Robert Hardy is an actor we know chiefly from his roles in the Emma Thompson Sense and Sensibility and, best of all, his portrayal of the veterinarian Siegfried Farnon in All Creatures Great and Small. Like many British character actors, Mr. Hardy appears in countless television series and movies filmed in England and on the continent, but is a relative unknown in American cinema. A man of many talents, Mr. Hardy’s expertise of medieval weaponry lead to Longbow: A Social and Military History, first published in 1976.

In the infancy of our marriage we began a tradition of reading the Harry Potter series aloud in bed, sometimes till quite late as we waited anxiously to discover how Harry would manage his travails. As chief reader, Joel gives different voices to each character, striving to orally differentiate distinct personalities. This is easy to do with characters such as McGonagall and Hagrid, but when you get down to minor but important people like Lee Jordan or Lavender Brown, Joel starts to run out of voices.

A fairly major character that Joel has struggled to nail, sometimes indulging in a lisp, sometimes swerving wildly out into the terrain of Ben Kenobi, is Cornelius Fudge. Is it possible that Joel’s uncertainly of voice stems from our uncertainty about Fudge’s character? Is Fudge good or evil? Is he desperately trying to keep a fragile society from crumbling, or is he a deluded Chamberlain-figure, appeasing evil to keep it from being recognized; a child pulling the blankets over its head. In the most recent novel, Harry Potter and the Order of the Phoenix, Fudge’s actions became almost sinister, raising the possibility that he could even be a co-conspirator with He Who Must Not Be Named’s Death Eaters.

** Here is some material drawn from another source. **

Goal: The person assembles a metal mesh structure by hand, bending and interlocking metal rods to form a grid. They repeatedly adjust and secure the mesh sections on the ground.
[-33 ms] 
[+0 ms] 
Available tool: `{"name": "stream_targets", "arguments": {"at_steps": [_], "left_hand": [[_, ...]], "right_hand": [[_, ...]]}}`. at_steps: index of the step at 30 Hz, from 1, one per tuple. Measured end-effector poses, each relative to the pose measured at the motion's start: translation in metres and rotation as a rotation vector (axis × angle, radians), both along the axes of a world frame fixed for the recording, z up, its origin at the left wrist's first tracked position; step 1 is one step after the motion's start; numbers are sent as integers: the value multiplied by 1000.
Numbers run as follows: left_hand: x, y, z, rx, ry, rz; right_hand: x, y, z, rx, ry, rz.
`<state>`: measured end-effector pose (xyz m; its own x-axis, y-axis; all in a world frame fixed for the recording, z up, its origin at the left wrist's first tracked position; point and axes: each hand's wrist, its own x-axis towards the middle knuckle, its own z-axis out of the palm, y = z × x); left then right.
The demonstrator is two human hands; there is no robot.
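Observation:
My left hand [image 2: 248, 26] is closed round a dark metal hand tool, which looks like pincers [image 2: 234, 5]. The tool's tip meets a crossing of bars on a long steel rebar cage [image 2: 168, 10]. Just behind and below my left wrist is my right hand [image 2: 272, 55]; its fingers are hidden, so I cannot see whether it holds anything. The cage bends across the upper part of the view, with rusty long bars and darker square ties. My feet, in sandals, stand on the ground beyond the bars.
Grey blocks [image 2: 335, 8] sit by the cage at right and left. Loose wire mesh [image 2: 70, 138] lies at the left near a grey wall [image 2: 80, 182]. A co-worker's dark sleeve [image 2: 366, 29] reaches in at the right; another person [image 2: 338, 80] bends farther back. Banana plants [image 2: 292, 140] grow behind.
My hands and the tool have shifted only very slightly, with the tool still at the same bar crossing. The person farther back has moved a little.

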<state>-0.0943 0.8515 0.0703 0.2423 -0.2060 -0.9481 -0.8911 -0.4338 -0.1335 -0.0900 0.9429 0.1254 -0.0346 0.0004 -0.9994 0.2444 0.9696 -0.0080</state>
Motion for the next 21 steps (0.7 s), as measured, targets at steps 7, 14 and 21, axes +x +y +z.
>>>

It is with great relief as a narrator, then, that Joel finds himself able to lay this ambiguity at the feet of Mr. Hardy. As previously described, his voice and manner are like a burbling fountain that periodically effuses with enthusiasm and then, just as suddenly subsides to a deadly slow and emphatic trickle. His face beams forth with the sunniest affection, and then suddenly one detects a faith glint of steel in the eye. A glint that, as you watch it, becomes a glittery diamond and then subsides to a look of hollow stone. He is the perfect actor for this role, and, for us, the great signifier for all that the filmmakers got right in the Prisoner of Azkaban. The director, Alfonso Cuaron, signed on for this edition alone, so as high as our spirits have been raised, there’s no assurance that the next two books (difficult to film with their rambling obesity) will make good movies. For us, though, there will be a lasting legacy. Like a struggling actor in the hands of a self-assured director, Joel has been given a new voice for his toolkit. And Aimee will no longer have to sit up in the night and ask, “Who said that?”